Hidâyet rehberi Ârif-i Rîvegerî
04/02/2023 Cumartesi Köşe yazarı A.D
Bu mübarek zat, küçük yaşta
tahsile başladı. Abdülhâlık Goncdüvânî hazretleri ile tanıştıktan
sonra bütün dünyası değişti...
Ârif-i Rîvegerî hazretleri, Silsile-i aliyyenin onuncusudur.
Buhara'ya 30 km uzaklıkta bulunan Rîveger (Rîvgir) köyünde dünyaya geldi. 616
(m. 1219) senesinde aynı köyde vefat etti.
Bu mübarek zat, küçük yaşta tahsile başladı. Zekâ ve
kavrayışının parlaklığı sebebi ile hızla ilerledi. Bu esnada ilim ve hikmet
sahibi, ibadet şartlarını harf harf yerine getiren, insanlara doğru yolu
göstermede zamanın kutbu Abdülhâlık Goncdüvânî hazretleri ile tanıştı ve bütün
dünyası değişti. Daha ilk günde ebedî saadet tacının başına konduğunu hissetti.
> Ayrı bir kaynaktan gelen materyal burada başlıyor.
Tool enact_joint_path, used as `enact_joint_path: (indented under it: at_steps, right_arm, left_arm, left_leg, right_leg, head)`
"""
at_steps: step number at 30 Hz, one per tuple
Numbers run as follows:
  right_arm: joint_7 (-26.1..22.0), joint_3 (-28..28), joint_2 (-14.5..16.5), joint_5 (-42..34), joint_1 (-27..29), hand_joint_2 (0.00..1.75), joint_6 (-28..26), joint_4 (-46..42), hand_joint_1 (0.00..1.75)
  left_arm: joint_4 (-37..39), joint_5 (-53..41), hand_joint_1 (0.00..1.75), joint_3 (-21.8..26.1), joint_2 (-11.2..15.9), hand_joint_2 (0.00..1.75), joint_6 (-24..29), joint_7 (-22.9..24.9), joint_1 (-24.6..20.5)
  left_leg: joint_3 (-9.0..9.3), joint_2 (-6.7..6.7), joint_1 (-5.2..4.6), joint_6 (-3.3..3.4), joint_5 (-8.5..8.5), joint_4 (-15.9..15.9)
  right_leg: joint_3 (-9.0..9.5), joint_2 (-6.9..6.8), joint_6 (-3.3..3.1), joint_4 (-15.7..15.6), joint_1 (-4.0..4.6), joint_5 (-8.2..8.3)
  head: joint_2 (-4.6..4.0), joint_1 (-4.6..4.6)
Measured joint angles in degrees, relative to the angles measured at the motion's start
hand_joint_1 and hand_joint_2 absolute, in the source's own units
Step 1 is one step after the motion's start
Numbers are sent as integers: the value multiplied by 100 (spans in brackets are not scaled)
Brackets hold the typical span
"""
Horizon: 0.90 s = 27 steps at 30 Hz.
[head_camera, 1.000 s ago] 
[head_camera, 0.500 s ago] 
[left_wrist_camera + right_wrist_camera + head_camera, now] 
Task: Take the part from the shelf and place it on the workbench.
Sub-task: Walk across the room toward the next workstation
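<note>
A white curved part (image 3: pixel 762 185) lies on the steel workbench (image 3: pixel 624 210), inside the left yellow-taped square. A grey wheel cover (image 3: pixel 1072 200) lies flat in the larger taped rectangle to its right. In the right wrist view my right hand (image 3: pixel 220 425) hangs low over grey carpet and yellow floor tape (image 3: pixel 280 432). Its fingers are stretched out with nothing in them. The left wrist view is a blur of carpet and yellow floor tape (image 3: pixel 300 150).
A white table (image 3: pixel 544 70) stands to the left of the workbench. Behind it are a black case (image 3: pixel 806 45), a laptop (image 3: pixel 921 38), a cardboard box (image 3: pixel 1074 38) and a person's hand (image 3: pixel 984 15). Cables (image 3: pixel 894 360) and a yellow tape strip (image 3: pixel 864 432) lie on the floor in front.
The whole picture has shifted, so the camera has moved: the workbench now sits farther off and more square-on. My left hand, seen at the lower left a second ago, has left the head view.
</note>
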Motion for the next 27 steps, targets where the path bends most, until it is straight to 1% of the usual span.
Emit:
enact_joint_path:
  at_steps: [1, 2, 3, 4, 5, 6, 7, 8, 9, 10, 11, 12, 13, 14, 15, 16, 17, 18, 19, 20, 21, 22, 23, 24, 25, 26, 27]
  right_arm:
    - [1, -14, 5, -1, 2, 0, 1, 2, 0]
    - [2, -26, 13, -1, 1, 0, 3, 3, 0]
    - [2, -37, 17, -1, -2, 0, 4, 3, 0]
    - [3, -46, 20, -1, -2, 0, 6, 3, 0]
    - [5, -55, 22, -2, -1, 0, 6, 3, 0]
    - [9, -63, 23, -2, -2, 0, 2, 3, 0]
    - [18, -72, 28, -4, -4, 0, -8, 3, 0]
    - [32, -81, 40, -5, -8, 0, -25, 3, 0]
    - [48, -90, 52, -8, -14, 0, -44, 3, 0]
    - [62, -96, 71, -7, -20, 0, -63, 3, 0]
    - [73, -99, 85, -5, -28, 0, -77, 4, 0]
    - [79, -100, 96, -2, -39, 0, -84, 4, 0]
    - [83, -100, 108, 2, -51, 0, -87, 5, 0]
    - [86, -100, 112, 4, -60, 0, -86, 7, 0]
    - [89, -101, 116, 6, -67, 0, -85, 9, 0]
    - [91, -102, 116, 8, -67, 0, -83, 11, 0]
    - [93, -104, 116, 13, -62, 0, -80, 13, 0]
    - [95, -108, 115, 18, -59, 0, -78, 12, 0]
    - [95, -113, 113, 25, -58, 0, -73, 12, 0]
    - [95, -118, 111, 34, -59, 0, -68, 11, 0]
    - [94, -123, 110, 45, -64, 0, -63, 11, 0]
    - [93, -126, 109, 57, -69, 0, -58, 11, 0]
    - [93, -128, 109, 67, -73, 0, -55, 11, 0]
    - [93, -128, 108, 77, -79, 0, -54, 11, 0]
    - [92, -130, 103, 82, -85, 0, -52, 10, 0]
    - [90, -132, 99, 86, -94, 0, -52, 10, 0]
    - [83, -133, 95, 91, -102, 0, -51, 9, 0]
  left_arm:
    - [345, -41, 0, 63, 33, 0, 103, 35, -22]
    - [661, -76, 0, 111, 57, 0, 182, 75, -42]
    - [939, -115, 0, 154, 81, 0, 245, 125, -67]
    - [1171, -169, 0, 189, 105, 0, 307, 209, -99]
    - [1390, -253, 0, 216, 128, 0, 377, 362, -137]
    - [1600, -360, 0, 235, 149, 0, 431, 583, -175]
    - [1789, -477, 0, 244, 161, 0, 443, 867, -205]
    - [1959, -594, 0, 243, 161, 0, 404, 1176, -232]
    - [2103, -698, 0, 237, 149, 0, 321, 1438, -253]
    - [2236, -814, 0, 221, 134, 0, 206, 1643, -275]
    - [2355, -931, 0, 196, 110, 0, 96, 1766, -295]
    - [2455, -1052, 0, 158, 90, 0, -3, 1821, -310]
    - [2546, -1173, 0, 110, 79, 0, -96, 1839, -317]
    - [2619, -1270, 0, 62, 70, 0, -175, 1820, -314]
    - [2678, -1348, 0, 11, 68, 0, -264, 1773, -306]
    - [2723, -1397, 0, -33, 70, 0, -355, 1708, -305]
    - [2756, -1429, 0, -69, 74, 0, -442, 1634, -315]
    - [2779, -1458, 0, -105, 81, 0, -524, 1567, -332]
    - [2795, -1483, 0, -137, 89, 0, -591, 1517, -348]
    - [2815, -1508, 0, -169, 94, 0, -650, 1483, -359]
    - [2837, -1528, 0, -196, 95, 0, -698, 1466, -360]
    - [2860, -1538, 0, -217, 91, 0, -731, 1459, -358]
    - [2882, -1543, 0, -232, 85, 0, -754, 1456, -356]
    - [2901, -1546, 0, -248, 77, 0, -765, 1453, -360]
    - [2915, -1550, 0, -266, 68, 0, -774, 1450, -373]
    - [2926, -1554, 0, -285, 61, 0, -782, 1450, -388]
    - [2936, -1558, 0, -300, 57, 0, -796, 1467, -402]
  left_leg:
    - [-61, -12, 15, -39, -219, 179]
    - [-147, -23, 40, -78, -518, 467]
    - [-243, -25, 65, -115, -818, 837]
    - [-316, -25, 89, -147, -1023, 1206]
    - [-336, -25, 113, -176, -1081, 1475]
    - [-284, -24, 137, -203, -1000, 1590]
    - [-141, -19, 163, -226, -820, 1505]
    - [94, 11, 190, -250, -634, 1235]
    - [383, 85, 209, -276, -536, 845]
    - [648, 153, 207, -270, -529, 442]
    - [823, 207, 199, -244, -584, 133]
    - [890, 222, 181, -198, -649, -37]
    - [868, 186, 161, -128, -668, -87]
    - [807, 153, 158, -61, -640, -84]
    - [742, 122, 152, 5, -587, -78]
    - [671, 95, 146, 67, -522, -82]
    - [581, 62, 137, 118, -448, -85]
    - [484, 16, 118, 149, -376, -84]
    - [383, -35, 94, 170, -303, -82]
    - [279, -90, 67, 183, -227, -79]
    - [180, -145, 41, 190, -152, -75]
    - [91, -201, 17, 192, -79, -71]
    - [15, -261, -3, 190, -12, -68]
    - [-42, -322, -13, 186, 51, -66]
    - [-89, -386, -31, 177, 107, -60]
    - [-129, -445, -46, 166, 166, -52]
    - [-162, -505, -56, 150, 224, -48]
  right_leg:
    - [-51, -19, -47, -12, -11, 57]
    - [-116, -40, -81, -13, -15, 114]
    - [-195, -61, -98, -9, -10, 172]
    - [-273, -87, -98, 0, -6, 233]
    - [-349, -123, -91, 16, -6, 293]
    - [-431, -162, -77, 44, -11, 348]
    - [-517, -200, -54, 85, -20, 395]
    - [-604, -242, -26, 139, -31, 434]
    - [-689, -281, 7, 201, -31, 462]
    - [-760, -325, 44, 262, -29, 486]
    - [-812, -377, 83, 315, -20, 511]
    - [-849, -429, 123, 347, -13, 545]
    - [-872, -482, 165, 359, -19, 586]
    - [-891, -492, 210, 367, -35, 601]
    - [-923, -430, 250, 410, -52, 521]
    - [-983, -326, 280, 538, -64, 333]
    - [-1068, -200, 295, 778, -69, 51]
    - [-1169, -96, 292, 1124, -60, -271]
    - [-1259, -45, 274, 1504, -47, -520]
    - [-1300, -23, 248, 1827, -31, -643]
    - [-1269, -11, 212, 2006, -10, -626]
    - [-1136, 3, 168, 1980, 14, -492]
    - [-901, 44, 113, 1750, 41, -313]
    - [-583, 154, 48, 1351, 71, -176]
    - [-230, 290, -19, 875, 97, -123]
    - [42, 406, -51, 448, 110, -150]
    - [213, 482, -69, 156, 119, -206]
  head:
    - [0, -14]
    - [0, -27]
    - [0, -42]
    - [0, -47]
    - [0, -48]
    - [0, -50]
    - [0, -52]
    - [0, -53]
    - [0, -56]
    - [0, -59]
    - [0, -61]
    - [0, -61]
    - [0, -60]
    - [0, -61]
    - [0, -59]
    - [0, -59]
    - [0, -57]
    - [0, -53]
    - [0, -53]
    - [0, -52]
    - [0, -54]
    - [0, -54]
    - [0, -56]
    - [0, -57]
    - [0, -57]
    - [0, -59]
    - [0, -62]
Derhal kendisine bağlandı, vefatına kadar hiç ayrılmadı...
Hocası ilk sohbetinde ona şöyle buyurdu:
"Hak yolcusu talebe, zamanının değerini gayet iyi bilmelidir.
Üzerinden vakitler geçip giderken kendisinin ne hâlde olduğunu sezmeye
bakmalıdır. Şayet geçen bir an içinde, huzurlu olduysa, bunu iyi bir hâl
bilmeli. (Allahıma şükürler olsun) demelidir. Eğer gafletle geçip gitmiş ise,
hemen onu telafi etme yoluna gitmeli, yüce Yaradan'a nefsani mazeretini
bildirip Ondan bağışlanmasını dilemeli, estagfirullah demelidir..."
Ârif-i Rîvegerî, hocası Abdülhâlık-ı Goncdüvânî hazretlerinin
hayatlarında ona hizmet etmekle meşhur olup, pek çok feyiz ve bereketlere kavuştu.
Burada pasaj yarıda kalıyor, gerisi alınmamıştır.